Corbyn's rather awkward and admonitory style of writing almost brings to mind a Nostradamus quatrain, and his forecasts could well be founded upon methods just as spurious. The contrarian weather forecaster has many devotees who swear by the accuracy of his predictions, and who also in equal measure tend to rubbish conventional forecasts produced by the Met Office. Corbyn is an astrophysicist who has for a number of years made a living through the sale of his forecasts which are said to be based upon his unique (but methodologically unexplained) "solar-lunar" method. Although Corbyn often provides very precise dates for his forecasts, the nature of the meteorological phenomena predicted tends not to be quantified, with the general descriptive language used by Corbyn thereby being not only inexact, but providing a useful get out clause should his forecasts prove to be wrong. His fans remember when his forecasts (roughly) coincide with conditions, and conveniently forget the many times when they do not. He is certainly an effective publicist, for both The Daily Telegraph and The Daily Mail have published pieces on his "coldest May" forecast, but have refrained from linking this to a rebuttal of mainstream climate science, although the comments sections show that their readers have not been coy about voicing such a sentiment.
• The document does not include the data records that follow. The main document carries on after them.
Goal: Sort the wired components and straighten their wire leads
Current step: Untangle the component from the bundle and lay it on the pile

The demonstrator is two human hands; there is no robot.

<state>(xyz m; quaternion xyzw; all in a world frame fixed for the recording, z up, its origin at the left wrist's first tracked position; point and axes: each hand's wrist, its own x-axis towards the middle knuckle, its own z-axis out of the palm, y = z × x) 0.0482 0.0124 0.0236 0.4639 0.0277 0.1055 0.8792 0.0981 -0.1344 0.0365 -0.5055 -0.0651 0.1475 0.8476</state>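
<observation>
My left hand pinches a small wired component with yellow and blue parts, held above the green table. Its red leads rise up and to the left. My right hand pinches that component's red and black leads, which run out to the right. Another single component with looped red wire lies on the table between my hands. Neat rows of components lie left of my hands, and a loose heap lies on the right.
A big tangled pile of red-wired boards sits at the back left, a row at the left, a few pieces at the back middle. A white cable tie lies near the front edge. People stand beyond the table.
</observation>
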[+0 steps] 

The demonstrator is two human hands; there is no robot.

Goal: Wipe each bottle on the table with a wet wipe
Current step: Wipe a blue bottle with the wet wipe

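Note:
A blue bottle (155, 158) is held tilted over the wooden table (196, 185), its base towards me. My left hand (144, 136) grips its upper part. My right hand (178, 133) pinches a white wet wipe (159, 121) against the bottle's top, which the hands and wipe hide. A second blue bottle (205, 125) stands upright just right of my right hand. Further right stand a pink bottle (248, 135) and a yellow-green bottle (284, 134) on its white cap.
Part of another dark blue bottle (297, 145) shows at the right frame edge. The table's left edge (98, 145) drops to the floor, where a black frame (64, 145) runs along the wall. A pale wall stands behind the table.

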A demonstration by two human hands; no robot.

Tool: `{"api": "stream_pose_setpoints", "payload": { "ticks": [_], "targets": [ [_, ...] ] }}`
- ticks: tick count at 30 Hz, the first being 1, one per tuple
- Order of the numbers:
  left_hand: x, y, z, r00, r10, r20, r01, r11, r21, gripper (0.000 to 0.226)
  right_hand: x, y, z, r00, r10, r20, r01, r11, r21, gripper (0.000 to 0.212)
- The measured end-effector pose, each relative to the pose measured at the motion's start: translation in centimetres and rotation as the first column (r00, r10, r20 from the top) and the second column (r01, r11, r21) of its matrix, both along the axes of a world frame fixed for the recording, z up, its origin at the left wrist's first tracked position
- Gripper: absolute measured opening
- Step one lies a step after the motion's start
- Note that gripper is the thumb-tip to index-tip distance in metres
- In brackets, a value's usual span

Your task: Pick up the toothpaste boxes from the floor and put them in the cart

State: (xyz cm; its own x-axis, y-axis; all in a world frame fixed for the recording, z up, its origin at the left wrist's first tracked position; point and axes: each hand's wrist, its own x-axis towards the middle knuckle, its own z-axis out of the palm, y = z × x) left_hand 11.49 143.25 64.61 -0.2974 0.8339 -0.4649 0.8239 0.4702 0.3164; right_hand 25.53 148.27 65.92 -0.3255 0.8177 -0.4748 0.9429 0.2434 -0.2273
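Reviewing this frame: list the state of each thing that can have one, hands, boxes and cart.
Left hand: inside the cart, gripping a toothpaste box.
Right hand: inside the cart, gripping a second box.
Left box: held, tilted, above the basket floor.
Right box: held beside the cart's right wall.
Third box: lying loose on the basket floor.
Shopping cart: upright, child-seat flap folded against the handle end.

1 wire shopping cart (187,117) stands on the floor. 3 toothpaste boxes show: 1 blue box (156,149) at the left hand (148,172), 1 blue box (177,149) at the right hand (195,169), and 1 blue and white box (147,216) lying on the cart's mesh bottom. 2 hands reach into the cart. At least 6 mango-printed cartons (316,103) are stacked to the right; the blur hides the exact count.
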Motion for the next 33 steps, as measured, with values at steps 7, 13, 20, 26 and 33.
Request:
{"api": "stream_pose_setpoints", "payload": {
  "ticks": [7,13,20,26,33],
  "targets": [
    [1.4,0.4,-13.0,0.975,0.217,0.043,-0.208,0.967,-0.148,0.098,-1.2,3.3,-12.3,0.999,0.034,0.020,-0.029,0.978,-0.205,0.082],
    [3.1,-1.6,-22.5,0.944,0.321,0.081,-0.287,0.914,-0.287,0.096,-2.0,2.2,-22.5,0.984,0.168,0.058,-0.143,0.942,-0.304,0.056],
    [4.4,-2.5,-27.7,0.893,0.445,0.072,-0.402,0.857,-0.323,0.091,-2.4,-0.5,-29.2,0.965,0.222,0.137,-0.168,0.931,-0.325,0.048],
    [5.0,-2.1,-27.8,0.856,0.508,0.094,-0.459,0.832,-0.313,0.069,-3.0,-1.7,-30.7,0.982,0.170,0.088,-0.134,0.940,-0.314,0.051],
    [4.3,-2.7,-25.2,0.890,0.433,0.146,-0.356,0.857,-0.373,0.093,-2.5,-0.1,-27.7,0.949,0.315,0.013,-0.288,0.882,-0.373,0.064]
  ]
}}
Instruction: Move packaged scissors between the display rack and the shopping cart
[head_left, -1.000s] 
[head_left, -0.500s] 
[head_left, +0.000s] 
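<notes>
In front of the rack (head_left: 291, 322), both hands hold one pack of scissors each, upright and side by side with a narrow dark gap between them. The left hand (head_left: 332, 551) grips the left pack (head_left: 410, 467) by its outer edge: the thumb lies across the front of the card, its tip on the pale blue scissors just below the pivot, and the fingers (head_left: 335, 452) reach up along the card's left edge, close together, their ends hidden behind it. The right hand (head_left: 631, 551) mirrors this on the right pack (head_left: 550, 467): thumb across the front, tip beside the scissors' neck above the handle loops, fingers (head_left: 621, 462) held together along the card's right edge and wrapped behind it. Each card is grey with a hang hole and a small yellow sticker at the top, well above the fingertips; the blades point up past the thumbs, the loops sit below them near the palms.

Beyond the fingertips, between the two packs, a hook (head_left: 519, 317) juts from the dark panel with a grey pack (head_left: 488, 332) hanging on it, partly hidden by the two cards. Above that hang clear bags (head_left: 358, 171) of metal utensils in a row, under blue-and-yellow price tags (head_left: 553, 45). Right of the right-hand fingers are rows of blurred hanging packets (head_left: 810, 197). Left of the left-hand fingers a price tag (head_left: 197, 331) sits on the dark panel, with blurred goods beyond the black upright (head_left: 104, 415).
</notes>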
In October and early November 2011 Corbyn made dire predictions relating to what he claimed would be another exceptionally cold winter in Britain, but this never materialised, with Corbyn blaming an unexpected "solar filament" for throwing his forecast off kilter. In England the winter of 2011-2012 proved to be warmer than average. So, with him having once again stuck his neck out with respect to our weather next month, it will be interesting to see what transpires. For the sake of British fruit growers, let's hope that his latest forecast turns out to be nothing more than (please forgive the inappropriate expression) hot air. Lord Summerisle would not be pleased were his crops to be blasted by chill May winds. Whatever happens, May will probably fail to live up to our expectations in one way or another, leading to grumbling about cold, drought, heat, rain, hail or wind. What can be predicted for certainty is that the British obsession with the weather will continue, and that advocates of climate change and its opponents will employ the perfectly natural variability in our weather as evidence for or against their respective positions.